### Problem to solve
Write out again, please, the records below from the first line to the line holding "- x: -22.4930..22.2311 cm", inclusive, and nothing else.

### Extracted information
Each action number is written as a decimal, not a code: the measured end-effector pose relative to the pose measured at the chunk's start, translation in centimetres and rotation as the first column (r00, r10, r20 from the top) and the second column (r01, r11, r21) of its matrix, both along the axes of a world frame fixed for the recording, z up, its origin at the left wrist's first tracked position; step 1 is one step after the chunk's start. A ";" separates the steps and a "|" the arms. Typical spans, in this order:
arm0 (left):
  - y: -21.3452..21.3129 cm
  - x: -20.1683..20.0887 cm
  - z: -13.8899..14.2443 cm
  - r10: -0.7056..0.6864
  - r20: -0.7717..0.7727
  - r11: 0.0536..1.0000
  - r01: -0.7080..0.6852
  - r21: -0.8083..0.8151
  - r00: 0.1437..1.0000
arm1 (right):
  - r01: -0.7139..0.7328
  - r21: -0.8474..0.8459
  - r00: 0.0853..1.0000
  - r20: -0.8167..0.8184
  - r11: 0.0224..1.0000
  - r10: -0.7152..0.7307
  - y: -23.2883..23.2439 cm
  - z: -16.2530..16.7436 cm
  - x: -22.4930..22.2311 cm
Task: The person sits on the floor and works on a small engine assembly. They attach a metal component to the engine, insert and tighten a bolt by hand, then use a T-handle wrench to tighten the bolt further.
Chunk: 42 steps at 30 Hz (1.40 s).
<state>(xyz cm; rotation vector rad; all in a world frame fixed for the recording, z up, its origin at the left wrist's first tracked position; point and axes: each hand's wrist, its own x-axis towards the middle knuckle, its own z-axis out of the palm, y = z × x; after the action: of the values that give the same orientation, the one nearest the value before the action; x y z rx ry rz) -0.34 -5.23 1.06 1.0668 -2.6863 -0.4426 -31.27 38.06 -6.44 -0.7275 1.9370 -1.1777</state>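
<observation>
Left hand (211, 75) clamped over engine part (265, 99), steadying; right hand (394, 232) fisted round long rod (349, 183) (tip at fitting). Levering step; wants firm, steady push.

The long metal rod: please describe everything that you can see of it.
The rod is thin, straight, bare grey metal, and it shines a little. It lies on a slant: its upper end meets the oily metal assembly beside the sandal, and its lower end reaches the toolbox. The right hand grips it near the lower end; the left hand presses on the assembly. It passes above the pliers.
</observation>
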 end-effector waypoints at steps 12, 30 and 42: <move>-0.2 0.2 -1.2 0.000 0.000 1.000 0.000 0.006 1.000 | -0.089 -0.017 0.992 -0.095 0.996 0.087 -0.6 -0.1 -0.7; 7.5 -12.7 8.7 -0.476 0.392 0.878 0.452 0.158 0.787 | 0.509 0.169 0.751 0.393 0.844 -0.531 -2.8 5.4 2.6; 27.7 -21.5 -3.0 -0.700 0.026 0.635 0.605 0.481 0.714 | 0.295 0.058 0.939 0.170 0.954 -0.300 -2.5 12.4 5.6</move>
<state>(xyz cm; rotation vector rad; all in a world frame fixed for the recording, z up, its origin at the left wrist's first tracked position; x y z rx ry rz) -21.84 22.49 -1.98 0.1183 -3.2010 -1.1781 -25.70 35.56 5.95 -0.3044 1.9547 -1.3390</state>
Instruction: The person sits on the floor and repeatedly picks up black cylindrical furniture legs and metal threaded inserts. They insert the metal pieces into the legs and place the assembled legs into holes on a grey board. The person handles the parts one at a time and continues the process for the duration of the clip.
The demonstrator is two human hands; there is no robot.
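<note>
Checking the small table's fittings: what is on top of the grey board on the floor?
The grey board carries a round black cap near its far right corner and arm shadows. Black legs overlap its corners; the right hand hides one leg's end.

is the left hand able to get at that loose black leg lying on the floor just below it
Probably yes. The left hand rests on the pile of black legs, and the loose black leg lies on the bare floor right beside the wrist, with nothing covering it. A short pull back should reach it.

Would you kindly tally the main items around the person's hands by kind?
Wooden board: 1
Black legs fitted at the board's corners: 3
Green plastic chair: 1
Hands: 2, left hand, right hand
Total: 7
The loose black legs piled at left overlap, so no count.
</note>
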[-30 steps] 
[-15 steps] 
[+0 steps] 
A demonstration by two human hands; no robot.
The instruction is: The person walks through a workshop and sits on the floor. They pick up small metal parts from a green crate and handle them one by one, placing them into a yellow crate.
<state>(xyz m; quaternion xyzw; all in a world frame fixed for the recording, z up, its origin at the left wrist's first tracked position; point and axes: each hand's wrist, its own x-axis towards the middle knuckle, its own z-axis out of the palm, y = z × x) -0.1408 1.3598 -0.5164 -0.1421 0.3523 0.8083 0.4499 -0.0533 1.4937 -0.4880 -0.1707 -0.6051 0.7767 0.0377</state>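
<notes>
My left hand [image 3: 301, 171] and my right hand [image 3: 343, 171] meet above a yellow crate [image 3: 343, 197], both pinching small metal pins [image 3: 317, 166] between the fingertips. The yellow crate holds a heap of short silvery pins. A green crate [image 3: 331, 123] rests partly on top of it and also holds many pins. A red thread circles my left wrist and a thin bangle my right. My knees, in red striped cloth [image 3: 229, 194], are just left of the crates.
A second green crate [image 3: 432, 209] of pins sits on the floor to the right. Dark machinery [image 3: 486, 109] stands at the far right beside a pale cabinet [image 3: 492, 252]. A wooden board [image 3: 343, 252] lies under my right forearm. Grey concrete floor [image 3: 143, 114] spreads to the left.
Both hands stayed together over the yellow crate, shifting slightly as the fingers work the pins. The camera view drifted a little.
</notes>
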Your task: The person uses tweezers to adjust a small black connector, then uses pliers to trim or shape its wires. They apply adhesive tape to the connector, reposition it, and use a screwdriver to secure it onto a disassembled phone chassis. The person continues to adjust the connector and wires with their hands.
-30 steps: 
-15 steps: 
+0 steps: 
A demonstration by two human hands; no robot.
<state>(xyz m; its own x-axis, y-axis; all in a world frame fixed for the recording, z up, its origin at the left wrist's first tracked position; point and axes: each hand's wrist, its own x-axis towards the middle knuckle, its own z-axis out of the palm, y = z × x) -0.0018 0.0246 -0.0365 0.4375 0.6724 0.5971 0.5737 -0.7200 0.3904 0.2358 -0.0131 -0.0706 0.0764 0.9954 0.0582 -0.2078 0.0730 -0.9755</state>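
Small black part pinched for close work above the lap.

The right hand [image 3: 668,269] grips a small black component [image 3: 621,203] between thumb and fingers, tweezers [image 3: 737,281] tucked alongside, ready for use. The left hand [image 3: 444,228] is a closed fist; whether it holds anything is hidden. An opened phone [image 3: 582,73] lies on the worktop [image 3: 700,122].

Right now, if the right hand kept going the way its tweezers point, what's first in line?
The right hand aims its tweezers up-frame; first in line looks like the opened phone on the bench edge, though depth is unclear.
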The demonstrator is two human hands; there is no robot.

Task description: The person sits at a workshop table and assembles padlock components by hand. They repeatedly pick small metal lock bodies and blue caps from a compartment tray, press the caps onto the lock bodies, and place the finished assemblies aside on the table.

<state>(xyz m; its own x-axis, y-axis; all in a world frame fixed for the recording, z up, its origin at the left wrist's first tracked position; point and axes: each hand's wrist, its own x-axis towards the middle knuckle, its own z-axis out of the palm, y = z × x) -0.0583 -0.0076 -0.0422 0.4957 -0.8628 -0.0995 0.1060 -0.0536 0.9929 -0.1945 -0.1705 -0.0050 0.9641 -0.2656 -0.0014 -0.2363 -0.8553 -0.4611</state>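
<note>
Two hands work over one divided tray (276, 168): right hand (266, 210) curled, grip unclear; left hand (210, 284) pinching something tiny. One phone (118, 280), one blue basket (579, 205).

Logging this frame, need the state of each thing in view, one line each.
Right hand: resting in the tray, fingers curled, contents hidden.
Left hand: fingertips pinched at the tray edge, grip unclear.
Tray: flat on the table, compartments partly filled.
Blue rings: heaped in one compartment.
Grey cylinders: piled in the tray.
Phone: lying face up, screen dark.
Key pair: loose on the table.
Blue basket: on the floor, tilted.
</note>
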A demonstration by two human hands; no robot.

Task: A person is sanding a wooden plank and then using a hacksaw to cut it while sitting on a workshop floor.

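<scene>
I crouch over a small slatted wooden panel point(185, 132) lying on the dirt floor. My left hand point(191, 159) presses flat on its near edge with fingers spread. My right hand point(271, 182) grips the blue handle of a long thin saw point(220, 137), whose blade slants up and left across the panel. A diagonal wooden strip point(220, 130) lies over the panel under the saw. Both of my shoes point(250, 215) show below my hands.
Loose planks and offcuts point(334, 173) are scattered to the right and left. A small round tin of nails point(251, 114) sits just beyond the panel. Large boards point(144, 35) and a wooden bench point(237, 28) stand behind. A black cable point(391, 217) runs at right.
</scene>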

### Task response
Each action number is written as a decimal, not a code: the measured end-effector pose relative to the pose measured at the chunk's start, translation in centimetres and rotation as the first column (r00, r10, r20 from the top) and the second column (r01, r11, r21) of its matrix, both along the axes of a world frame fixed for the recording, z up, its origin at the left wrist's first tracked position; step 1 is one step after the chunk's start. A ";" separates the steps and a "|" the arms. Typical spans, in this order:
arm0 (left):
  - y: -21.3452..21.3129 cm
  - x: -20.1683..20.0887 cm
  - z: -13.8899..14.2443 cm
  - r10: -0.7056..0.6864
  - r20: -0.7717..0.7727
  - r11: 0.0536..1.0000
  - r01: -0.7080..0.6852
  - r21: -0.8083..0.8151
  - r00: 0.1437..1.0000
arm1 (right):
  - r01: -0.7139..0.7328
  - r21: -0.8474..0.8459
  - r00: 0.0853..1.0000
  - r20: -0.8167..0.8184
  - r11: 0.0224..1.0000
  - r10: -0.7152..0.7307
  - y: -23.2883..23.2439 cm
  - z: -16.2530..16.7436 cm
  - x: -22.4930..22.2311 cm

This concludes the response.